**The problem**. Would you please return all of the entries below exactly as shown?

Extracted records:
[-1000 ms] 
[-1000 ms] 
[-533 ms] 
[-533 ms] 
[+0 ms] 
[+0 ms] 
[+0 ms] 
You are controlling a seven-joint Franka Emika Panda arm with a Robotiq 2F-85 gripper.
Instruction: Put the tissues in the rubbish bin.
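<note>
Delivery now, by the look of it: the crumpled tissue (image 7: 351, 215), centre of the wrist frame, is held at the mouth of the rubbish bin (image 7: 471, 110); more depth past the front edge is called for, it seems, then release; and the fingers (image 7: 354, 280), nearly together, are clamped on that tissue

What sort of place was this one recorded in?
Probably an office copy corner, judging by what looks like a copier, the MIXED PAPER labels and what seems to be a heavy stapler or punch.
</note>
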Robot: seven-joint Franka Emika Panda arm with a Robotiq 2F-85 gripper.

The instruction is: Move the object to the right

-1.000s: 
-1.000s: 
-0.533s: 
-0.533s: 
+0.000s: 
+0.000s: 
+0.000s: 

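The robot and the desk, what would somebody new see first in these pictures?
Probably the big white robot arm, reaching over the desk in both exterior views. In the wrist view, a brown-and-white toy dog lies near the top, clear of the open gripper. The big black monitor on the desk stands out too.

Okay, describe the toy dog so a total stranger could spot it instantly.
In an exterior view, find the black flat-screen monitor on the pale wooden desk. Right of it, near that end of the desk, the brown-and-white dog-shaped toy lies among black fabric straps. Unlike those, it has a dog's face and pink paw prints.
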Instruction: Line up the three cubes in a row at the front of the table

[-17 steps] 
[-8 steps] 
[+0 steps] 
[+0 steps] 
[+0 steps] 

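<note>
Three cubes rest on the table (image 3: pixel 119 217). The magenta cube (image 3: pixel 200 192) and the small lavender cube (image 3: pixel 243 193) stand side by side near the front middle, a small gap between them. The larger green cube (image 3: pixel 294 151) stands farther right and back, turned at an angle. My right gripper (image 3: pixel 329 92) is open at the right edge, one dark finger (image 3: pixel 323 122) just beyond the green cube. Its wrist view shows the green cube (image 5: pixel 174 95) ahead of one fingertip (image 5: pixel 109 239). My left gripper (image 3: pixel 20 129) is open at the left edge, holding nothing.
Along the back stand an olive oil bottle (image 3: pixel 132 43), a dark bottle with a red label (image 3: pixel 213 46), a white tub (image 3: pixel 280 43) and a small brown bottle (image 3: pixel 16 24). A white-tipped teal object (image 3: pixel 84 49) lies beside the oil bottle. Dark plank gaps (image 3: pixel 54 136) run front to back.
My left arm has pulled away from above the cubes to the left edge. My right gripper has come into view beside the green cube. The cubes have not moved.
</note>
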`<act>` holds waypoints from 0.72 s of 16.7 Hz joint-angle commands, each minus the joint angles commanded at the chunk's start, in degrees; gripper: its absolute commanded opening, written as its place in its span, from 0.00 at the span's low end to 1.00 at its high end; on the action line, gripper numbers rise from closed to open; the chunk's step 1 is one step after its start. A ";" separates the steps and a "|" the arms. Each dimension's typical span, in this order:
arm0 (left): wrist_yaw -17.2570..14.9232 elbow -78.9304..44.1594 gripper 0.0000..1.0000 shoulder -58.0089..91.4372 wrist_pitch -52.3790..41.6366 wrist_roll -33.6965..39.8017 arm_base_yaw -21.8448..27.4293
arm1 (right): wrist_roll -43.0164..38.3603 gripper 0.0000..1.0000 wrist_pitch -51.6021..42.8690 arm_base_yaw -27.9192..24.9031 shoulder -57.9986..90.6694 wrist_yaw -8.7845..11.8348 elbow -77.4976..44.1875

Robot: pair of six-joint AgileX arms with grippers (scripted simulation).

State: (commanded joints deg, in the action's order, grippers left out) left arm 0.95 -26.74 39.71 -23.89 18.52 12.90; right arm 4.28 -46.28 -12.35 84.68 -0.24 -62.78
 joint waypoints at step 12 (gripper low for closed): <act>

**Answer to this problem**.
[-1000 ms] 
[-1000 ms] 
[-533 ms] 
[-533 ms] 
[+0 ms] 
[+0 ms] 
[+0 ms] 
You are controlling a seven-joint Franka Emika Panda arm with a Robotiq 2F-85 gripper.
Instruction: Put the tissues in the rubbish bin.
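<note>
Delivery now, by the look of it: the crumpled tissue (image 7: 351, 215), centre of the wrist frame, is held at the mouth of the rubbish bin (image 7: 471, 110); more depth past the front edge is called for, it seems, then release; and the fingers (image 7: 354, 280), nearly together, are clamped on that tissue

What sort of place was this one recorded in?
Probably an office copy corner, judging by what looks like a copier, the MIXED PAPER labels and what seems to be a heavy stapler or punch.
</note>
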Robot: seven-joint Franka Emika Panda arm with a Robotiq 2F-85 gripper.

The instruction is: Move the object to the right

-1.000s: 
-1.000s: 
-0.533s: 
-0.533s: 
+0.000s: 
+0.000s: 
+0.000s: 

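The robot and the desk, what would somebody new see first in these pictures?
Probably the big white robot arm, reaching over the desk in both exterior views. In the wrist view, a brown-and-white toy dog lies near the top, clear of the open gripper. The big black monitor on the desk stands out too.

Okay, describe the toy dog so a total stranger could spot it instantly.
In an exterior view, find the black flat-screen monitor on the pale wooden desk. Right of it, near that end of the desk, the brown-and-white dog-shaped toy lies among black fabric straps. Unlike those, it has a dog's face and pink paw prints.
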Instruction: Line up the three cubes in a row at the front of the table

[-17 steps] 
[-8 steps] 
[+0 steps] 
[+0 steps] 
[+0 steps] 

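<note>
Three cubes rest on the table (image 3: pixel 119 217). The magenta cube (image 3: pixel 200 192) and the small lavender cube (image 3: pixel 243 193) stand side by side near the front middle, a small gap between them. The larger green cube (image 3: pixel 294 151) stands farther right and back, turned at an angle. My right gripper (image 3: pixel 329 92) is open at the right edge, one dark finger (image 3: pixel 323 122) just beyond the green cube. Its wrist view shows the green cube (image 5: pixel 174 95) ahead of one fingertip (image 5: pixel 109 239). My left gripper (image 3: pixel 20 129) is open at the left edge, holding nothing.
Along the back stand an olive oil bottle (image 3: pixel 132 43), a dark bottle with a red label (image 3: pixel 213 46), a white tub (image 3: pixel 280 43) and a small brown bottle (image 3: pixel 16 24). A white-tipped teal object (image 3: pixel 84 49) lies beside the oil bottle. Dark plank gaps (image 3: pixel 54 136) run front to back.
My left arm has pulled away from above the cubes to the left edge. My right gripper has come into view beside the green cube. The cubes have not moved.
</note>
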`<act>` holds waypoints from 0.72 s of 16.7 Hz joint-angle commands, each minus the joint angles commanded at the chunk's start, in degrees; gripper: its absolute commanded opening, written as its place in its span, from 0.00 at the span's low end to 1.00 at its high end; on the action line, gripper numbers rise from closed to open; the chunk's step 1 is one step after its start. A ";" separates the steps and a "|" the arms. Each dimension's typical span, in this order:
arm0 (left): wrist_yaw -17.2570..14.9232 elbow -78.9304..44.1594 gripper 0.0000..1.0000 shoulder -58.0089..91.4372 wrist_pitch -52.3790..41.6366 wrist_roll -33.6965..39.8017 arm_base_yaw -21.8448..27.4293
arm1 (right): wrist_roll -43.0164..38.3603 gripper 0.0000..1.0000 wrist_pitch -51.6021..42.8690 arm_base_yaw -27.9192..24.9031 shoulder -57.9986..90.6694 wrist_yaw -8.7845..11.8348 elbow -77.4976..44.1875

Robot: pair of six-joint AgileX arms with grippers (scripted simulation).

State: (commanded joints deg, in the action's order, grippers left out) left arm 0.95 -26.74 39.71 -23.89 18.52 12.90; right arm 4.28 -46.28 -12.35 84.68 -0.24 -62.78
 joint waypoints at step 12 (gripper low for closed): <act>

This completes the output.